A tua carreira passa por Portugal ou queres expandir horizontes?
Quero expandir-me, quero conquistar outros países e mercados. Mas tudo com calma. Vou dar o primeiro passo aqui em Portugal e vamos caminhando. Com calma, as coisas acontecem.
Tens algum ritual antes de um concerto ou de uma gravação?
Não… Nada de jeito. Se calhar, daqui para a frente um ritual muito fofo seria ter um bebé no camarim. [ri-se] Gostava de ser mãe, mas não tinha de ser um bebé meu. Adoro crianças, transmitem muita paz e adoro ter crianças ao pé de mim. E se daqui para a frente puder ter um bebé diferente em cada camarim, seria a minha exigência.
Por vezes tens de te lembrar que és a Deolinda Kinzimba, a cantora?

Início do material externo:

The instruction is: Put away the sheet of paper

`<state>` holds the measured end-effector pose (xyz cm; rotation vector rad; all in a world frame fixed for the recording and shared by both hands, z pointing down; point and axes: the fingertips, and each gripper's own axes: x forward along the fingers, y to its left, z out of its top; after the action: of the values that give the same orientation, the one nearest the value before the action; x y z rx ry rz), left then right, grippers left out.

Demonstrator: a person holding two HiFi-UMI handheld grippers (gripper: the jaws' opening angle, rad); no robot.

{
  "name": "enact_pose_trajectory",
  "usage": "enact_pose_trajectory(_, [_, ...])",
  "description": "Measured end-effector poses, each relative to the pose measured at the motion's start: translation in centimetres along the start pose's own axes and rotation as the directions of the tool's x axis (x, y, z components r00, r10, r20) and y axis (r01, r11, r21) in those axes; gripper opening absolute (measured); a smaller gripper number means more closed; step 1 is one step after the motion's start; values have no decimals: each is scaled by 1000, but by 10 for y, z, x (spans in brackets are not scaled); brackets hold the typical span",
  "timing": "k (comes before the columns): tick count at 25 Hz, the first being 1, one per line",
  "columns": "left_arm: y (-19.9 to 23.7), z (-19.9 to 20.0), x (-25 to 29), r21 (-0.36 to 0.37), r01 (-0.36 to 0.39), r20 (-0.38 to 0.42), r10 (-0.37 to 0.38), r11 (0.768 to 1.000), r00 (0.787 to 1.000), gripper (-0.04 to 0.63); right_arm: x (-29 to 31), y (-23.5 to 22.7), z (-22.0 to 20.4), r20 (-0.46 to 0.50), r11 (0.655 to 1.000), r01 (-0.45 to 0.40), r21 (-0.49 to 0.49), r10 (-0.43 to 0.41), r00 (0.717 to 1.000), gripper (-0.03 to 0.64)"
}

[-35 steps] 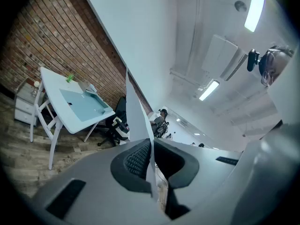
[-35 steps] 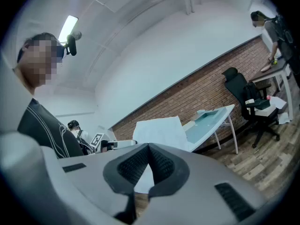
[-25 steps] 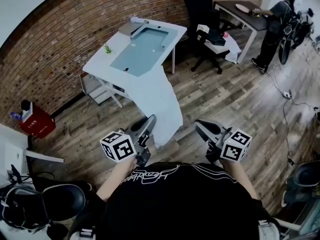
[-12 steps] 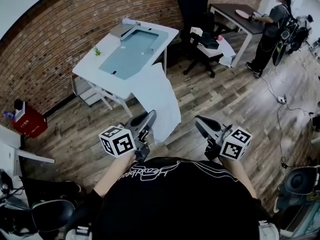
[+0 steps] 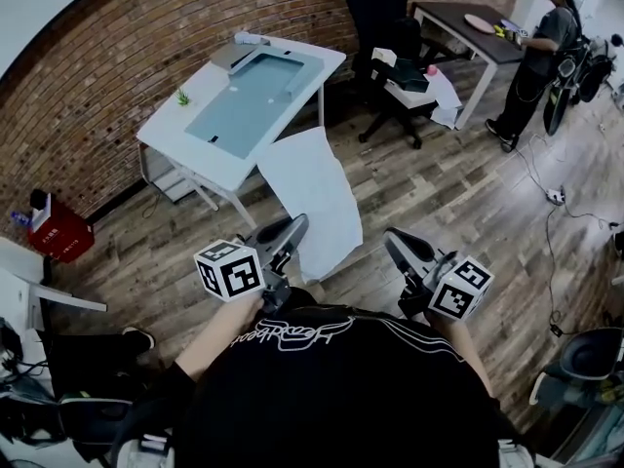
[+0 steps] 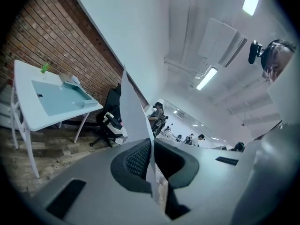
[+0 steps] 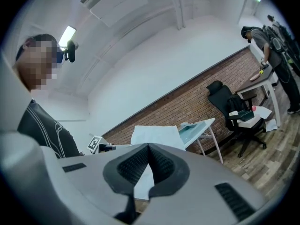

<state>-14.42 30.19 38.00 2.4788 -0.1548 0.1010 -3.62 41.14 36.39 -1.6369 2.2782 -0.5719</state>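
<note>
Paper (image 5: 314, 198), pinched in the left gripper's (image 5: 291, 228) closed jaws, hangs clear of the table (image 5: 171, 136) at its 11 o'clock, while the right gripper (image 5: 397, 242) is closed on nothing, so stowing remains.

Bright, even light falls from ceiling strips (image 6: 211, 78), so shadows on the wooden floor (image 5: 439, 203) are soft and faint. The sheet of paper (image 5: 310, 198) reads almost blown-out white. Every view is fisheye: the brick wall (image 5: 146, 57) bows, and both gripper views fade to black corners. Close to the lens, my left gripper (image 6: 151, 146) and right gripper (image 7: 148, 149) look soft.
</note>
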Motion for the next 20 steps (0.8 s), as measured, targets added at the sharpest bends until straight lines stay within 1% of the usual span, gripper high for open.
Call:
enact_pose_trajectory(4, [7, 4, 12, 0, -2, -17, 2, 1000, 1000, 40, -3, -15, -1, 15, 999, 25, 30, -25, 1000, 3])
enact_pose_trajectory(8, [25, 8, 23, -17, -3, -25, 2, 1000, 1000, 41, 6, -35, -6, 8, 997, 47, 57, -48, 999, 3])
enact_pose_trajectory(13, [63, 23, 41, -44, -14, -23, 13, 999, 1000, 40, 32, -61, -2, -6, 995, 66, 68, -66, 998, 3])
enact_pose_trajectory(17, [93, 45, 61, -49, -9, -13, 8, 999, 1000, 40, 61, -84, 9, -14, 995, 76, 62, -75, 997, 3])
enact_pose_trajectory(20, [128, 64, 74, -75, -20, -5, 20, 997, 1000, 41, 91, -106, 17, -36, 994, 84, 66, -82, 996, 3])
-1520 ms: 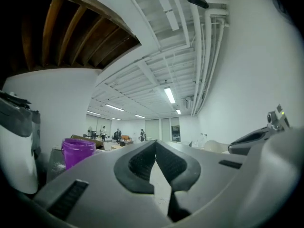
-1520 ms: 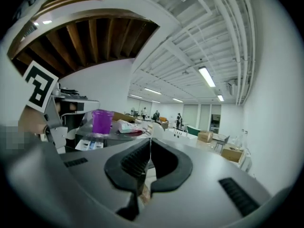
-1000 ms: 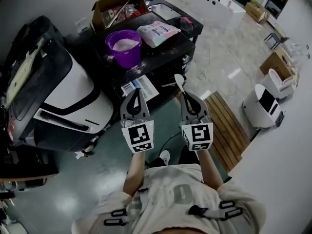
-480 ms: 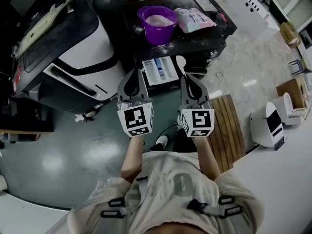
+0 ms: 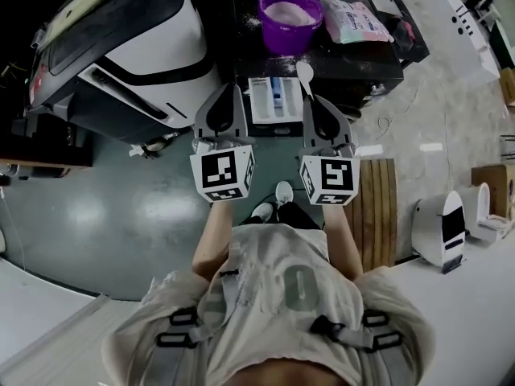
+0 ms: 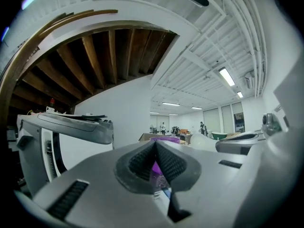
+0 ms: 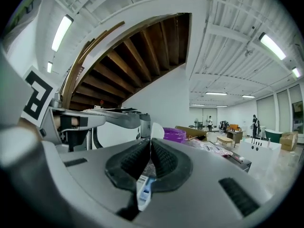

Às vezes é chato, porque há alturas em que estou muito atrasada e as pessoas reagem do tipo “é a que ganhou o ‘The Voice’!” e eu penso “Tenho de ir para a escola!”. Mas há muitas vezes que me esqueço, sou uma pessoa normal. Ando na rua, ando de metro, de autocarro, não tenho problema quanto a isso. É preciso que as pessoas abordarem-me e lembrarem-me que eu saí de um programa. Porque há quem pensa que, por ter ganho o programa, tinha de andar numa limusine. Quando estava num autocarro, perguntaram-me “Não andas num carro privado? Andas de transportes públicos?”. Numa outra vez disseram-me: “pensei que andavas num daqueles carros grandes” e eu só respondi “Eu sou do povo como tu! Eu sou uma pessoa normal como tu!”. Independentemente de ter ganho o programa, tenho o direito a andar na rua.
Estás a viver um sonho?
Estou, metade de mim está nas nuvens e a outra está aqui, na terra. Quando vou para as aulas é que me lembro que sou a Deolinda Kinzimba que estuda.